Schwäbische Zeitung: Bloß keine falsche Scham - Leitartikel
Leutkirch (ots)
Durch Europa geht ein tiefer Riss: Auf der einen Seite trotzt Deutschland jeder Krise und eilt bei den Exporten von Rekord zu Rekord. 2011 sind erstmals Waren im Gesamtwert von mehr als einer Billion Euro - in Ziffern: 1000000000000 Euro - ausgeführt worden.
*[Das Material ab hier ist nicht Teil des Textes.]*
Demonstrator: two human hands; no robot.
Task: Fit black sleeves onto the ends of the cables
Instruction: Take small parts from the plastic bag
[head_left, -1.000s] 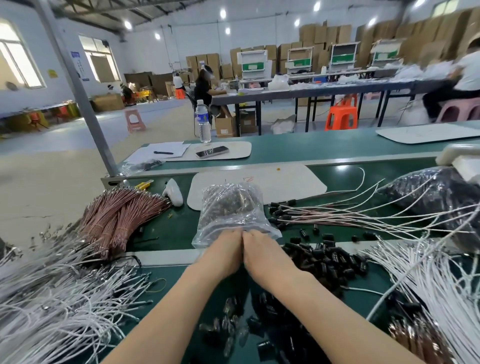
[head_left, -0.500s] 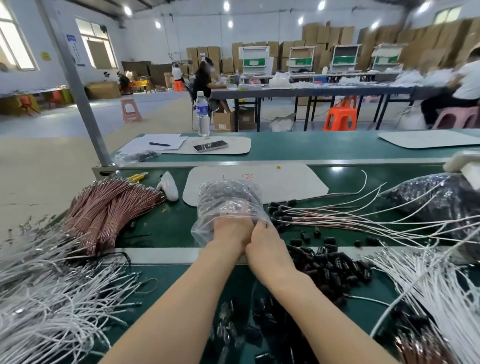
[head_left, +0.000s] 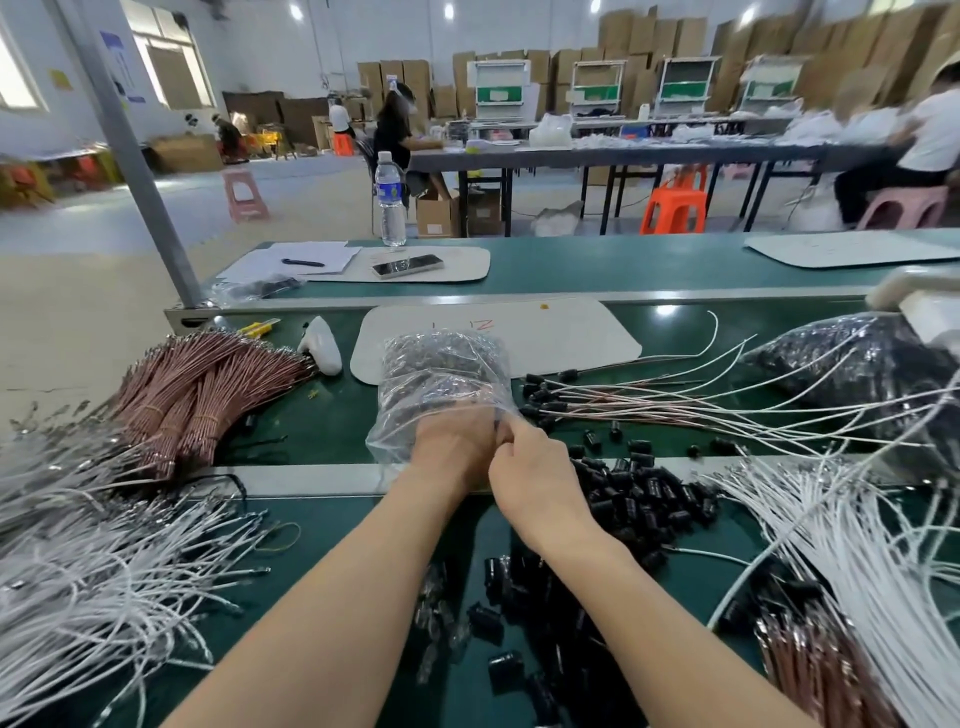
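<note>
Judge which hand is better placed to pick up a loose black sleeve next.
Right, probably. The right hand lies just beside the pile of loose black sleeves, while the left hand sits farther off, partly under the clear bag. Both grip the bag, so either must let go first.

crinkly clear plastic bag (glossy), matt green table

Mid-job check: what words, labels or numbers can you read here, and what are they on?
None reads clearly.
Red handwriting on the white mat: too faint to read.
Water bottle label: too small.
Blue wall notice: blurred.
Labels on the green rack panels: blurred.
</note>
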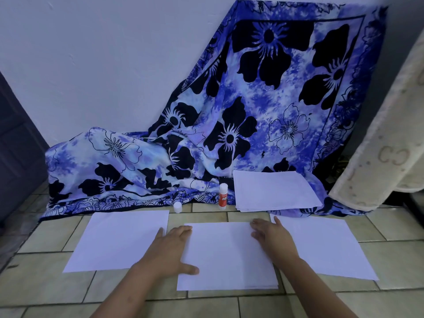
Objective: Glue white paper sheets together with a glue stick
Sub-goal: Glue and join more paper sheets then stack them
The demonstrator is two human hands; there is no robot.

Auf der anderen Seite stehen die Krisenländer mit dramatisch schrumpfender Wirtschaftskraft und katastrophalen Haushalten, allen voran Griechenland. Eine schlimme Situation in der Großfamilie "Europäische Währungsunion" - doch schämen braucht sich Deutschland für seinen Erfolg nicht.
Wer nun mal wieder neidisch auf den Streber zeigt, will entweder vom eigenen Unvermögen ablenken oder hat nur wenig Ahnung von Ökonomie. Hielte sich Deutschland - nur einmal angenommen - bei den Exporten zurück, würde das keinesfalls die Ausfuhren der anderen Euro-Volkswirtschaften erhöhen. Denn der Wettbewerb findet längst global statt: Die Konkurrenten deutscher Unternehmen sitzen nicht in Athen, Porto oder Granada, sondern in Schanghai, Seoul, Denver und São Paulo. Entscheidend sind einzig und allein Qualität und Preis der Produkte. Um Europa insgesamt wieder erfolgreich zu machen, müssen sich Griechenland, Portugal, Spanien und Italien schleunigst am ungeliebten Bruder nördlich der Alpen orientieren. Das heißt: schmerzhafte Strukturreformen, Haushaltsdisziplin, eine verantwortungsvolle Lohnpolitik und gewaltige Anstrengungen, um immer wieder neue Produkte für den Weltmarkt zu entwickeln.
Keine Frage: Deutschland profitiert vom Euro und ist durch seinen Erfolg zur Solidarität verpflichtet - doch darf die Währungsunion keine Hängematte sein. Nur wenn die Krisenstaaten ihre Hausaufgaben machen, hat der Euro, hat Europa insgesamt eine Zukunft. Griechenland indes ist ein Sonderfall. Das Land braucht drei Dinge: eine geordnete Insolvenz, weiterhin finanzielle Hilfen, um seine Wettbewerbsfähigkeit zu erhöhen, und eine eigene Währung - ob diese nun Neue Drachme, Hellas-Dollar oder sonst wie heißt.